The Philippines’ total fertility rate today is 2.9 children per woman of reproductive age, down from 3.3 a decade ago, and headed to the replacement rate of 2.1 projected a decade from now.

From there, we will join the countries with exploding pension-age populations, with the flat or declining labor forces to create the potential for significant fiscal shortfalls.

Forty percent of the Philippine population today are 15 or  younger. Is it surprising that the pregnancy rate is high in that population bracket?

What are the possible causes of high teenage pregnancy?

One is the menace of pornography whose first victims are the young.  The US Attorney General’s Commission on Pornography in 1986 found that the young,  primarily boys between 12 and 17 years of age, had a greater level of smut exposure than adults.  This is due to relaxed official policies and societal standards.  The Philippines is not far from this sad scenario.

Does not our level of morality mirror what Pope Francis calls the “culture of the ephemeral, where objects fancied must be purchased, possessed and consumed?”

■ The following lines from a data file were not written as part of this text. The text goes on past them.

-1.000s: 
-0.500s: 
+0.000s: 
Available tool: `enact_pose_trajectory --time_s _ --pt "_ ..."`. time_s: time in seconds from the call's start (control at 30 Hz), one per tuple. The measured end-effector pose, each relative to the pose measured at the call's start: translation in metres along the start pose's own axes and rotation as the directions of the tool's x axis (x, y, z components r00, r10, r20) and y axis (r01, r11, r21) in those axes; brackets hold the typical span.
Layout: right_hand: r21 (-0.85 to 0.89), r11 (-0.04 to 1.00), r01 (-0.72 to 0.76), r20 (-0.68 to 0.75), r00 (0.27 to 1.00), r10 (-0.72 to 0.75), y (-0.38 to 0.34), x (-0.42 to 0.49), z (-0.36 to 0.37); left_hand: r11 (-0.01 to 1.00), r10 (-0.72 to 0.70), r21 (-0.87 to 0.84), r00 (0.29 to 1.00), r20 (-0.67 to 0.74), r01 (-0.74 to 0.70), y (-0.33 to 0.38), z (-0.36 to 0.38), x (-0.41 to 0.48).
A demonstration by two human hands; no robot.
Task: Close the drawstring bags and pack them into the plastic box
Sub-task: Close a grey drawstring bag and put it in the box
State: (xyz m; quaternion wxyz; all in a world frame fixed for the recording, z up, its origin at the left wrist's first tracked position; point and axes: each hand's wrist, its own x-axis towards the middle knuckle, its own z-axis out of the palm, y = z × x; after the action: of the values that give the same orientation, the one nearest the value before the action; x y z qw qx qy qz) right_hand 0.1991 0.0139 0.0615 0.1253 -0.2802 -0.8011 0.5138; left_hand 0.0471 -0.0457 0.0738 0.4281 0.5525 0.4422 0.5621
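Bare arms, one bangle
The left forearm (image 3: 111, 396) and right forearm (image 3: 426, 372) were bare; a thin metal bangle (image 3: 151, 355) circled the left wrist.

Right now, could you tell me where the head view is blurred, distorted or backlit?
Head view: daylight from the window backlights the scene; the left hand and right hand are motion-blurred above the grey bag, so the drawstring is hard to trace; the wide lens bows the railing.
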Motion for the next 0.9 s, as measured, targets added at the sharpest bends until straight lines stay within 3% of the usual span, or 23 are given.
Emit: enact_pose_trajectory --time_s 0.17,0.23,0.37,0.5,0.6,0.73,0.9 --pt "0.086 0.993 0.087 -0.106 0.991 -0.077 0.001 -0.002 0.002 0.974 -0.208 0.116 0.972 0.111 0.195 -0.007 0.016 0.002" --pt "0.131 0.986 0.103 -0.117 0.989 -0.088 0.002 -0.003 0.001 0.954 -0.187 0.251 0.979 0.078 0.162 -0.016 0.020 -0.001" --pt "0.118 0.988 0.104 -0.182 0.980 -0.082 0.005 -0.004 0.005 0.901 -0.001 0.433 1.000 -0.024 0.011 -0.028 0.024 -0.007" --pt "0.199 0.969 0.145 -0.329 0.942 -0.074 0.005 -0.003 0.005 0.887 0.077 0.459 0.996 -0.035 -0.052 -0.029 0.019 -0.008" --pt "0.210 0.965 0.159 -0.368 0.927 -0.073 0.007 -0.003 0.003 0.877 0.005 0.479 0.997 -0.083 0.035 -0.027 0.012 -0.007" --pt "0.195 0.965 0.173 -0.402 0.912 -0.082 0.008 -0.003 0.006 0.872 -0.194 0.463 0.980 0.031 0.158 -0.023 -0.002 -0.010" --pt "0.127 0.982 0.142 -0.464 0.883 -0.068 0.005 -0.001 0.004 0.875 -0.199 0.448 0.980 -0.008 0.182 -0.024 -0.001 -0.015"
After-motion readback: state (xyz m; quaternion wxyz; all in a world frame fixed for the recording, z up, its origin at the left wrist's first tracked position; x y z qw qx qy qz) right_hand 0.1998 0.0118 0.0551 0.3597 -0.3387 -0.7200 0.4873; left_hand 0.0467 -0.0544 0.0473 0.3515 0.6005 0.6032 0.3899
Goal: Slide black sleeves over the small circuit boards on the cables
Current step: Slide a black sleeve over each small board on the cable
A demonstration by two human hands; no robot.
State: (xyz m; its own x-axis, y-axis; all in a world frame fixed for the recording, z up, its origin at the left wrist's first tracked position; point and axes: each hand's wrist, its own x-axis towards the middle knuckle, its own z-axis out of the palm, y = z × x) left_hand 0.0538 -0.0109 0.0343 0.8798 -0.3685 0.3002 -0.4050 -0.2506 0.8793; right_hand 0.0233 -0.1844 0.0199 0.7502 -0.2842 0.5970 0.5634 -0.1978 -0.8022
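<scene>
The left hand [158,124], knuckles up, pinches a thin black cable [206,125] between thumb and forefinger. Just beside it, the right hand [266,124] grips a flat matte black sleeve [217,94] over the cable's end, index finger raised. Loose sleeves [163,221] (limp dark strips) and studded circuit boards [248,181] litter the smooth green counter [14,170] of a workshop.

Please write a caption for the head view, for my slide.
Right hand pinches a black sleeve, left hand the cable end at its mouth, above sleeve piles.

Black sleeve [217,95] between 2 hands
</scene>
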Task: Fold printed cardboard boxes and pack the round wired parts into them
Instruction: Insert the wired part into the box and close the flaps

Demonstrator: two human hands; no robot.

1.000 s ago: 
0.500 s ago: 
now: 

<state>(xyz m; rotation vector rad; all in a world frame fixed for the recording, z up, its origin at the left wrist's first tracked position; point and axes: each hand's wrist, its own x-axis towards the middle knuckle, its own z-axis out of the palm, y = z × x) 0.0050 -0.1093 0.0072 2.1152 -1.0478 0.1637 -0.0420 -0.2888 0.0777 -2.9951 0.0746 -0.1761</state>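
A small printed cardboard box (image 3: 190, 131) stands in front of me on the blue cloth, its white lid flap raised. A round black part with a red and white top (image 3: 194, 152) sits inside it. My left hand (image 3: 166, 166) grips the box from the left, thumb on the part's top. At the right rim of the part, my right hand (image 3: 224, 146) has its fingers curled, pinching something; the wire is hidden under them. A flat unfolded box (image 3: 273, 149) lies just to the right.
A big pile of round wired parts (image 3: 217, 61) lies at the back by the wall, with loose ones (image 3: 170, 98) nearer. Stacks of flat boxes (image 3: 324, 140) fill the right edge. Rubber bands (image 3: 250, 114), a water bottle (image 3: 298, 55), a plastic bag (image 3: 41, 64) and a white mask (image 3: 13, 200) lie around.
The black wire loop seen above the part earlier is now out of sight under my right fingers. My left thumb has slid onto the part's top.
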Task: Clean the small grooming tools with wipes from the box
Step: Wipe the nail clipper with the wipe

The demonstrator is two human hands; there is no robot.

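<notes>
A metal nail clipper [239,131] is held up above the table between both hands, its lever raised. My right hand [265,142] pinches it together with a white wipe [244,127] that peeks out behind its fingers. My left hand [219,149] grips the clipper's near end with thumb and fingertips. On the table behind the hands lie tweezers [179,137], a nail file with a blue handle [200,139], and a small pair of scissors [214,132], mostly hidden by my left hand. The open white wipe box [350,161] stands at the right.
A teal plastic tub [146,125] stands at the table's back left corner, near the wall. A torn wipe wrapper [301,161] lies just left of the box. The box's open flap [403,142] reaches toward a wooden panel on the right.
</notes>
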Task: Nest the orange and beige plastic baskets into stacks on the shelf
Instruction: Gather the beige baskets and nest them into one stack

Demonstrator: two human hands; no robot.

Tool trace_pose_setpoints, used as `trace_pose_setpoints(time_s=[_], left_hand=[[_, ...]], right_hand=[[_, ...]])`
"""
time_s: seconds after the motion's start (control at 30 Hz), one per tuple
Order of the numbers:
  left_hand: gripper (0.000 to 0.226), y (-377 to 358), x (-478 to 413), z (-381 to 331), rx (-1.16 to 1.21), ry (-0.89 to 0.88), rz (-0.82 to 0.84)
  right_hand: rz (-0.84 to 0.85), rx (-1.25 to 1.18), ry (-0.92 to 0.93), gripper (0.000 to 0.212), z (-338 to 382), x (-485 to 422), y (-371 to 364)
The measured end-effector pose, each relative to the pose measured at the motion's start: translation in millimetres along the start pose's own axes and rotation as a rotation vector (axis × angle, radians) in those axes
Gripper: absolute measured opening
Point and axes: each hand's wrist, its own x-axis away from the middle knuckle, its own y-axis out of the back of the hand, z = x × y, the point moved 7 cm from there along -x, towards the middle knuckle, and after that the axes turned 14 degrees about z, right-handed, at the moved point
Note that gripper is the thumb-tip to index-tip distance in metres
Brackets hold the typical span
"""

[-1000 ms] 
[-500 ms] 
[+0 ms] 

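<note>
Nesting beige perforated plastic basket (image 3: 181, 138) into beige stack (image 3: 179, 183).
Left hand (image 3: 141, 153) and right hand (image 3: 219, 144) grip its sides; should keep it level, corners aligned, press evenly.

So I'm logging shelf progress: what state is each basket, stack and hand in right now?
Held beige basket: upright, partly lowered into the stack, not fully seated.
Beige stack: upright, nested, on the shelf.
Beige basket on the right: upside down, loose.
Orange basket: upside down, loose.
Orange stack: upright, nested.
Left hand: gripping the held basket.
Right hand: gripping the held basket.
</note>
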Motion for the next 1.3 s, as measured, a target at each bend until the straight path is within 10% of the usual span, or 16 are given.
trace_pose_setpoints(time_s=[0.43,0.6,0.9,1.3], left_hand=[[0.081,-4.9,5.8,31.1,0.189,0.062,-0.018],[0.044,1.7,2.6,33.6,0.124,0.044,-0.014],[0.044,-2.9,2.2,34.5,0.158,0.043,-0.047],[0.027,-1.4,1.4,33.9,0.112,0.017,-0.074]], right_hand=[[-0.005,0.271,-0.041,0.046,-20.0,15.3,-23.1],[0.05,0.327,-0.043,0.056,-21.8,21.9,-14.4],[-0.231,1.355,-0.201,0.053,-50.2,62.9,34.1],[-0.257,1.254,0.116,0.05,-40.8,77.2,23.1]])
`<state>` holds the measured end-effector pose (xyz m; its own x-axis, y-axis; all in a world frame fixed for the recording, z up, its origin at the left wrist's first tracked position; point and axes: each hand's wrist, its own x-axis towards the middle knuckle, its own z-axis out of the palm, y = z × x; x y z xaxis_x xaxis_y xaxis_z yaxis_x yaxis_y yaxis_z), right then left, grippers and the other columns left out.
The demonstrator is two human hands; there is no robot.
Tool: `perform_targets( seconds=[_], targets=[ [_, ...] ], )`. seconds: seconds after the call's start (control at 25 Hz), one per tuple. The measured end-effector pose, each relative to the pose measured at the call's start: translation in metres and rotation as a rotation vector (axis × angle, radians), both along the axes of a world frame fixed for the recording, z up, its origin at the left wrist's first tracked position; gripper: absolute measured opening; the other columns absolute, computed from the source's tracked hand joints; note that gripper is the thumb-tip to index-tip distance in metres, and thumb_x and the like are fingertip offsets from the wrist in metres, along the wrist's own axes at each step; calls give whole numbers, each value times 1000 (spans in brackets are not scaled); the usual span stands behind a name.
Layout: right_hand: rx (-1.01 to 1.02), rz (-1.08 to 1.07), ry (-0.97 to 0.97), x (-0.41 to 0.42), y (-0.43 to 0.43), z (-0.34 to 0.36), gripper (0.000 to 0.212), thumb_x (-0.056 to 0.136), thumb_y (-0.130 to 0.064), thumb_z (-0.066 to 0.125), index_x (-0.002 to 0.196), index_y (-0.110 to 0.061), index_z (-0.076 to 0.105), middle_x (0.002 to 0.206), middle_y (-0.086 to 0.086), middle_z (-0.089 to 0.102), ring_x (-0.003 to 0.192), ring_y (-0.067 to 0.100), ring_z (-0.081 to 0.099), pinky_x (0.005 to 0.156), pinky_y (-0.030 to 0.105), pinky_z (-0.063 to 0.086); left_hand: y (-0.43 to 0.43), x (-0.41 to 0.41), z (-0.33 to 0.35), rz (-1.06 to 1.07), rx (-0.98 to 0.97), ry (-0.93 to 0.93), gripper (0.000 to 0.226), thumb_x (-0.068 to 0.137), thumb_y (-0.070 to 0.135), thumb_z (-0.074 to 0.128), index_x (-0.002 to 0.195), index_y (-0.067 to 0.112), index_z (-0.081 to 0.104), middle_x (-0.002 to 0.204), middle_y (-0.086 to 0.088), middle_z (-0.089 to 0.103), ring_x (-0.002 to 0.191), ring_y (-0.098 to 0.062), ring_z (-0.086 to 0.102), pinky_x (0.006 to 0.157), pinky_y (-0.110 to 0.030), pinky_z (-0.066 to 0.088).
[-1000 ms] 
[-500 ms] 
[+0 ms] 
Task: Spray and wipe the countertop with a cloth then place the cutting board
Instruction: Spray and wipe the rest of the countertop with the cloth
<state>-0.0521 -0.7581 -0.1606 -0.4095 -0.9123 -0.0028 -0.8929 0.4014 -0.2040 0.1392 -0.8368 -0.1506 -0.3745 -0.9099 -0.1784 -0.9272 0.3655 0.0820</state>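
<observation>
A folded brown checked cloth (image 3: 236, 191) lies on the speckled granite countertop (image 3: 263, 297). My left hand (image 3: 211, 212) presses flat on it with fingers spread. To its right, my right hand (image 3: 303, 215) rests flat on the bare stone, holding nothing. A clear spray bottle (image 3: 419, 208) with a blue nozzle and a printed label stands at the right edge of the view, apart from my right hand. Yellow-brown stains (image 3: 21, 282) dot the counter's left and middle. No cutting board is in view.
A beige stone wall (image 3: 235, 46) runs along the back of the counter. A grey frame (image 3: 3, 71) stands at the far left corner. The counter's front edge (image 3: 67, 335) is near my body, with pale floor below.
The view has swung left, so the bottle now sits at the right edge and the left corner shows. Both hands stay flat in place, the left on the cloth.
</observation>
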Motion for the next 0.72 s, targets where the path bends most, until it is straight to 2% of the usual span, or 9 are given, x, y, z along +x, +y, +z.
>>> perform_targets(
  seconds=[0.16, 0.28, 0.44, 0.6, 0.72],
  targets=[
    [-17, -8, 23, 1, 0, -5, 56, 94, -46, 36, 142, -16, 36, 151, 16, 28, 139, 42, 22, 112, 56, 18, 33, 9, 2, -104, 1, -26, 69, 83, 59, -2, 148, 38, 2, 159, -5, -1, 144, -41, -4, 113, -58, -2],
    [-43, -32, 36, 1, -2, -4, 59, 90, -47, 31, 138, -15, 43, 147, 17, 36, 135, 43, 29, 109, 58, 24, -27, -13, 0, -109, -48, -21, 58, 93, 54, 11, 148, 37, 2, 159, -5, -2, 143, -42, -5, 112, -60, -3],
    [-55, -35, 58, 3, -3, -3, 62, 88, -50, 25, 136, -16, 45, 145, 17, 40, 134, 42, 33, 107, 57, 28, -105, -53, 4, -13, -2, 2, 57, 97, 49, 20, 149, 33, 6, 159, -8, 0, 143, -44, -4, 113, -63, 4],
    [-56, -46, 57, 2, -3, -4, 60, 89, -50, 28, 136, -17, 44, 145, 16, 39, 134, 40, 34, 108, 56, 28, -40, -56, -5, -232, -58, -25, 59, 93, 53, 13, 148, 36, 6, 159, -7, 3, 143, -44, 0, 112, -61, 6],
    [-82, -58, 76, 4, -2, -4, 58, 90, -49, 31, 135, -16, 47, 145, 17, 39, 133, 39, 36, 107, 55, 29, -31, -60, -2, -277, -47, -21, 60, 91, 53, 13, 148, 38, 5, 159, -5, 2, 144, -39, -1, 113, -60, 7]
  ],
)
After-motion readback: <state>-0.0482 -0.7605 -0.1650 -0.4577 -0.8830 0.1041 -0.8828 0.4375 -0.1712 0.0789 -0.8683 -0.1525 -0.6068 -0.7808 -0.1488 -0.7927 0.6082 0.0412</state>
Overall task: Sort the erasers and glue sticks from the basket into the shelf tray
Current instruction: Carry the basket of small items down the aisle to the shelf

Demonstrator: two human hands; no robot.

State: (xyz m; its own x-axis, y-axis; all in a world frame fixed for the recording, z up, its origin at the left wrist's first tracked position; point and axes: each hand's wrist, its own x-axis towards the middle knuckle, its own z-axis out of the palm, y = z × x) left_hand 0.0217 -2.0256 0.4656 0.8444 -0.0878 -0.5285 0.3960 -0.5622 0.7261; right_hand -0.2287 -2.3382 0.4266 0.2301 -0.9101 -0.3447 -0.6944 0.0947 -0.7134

Two, the huge lack of educational opportunities present the youth in economically disadvantaged areas with little positive learning opportunities.

Three, the weakness in our school curriculum does not challenge the intelligence nor harness the hormone levels of the youth.  The youth nationwide should be given much higher goals in Mathematics, Science, History, Literature and Grammar and Physical Education.  After school, there will be plenty of work here and in other interesting places in the world for them to develop further.

Last but not least, poverty due to bad governance.  Has change come?  Where are we now in regard to the Asian Development Bank report that for every 10 pesos our government spends, at the very least three pesos go to corruption?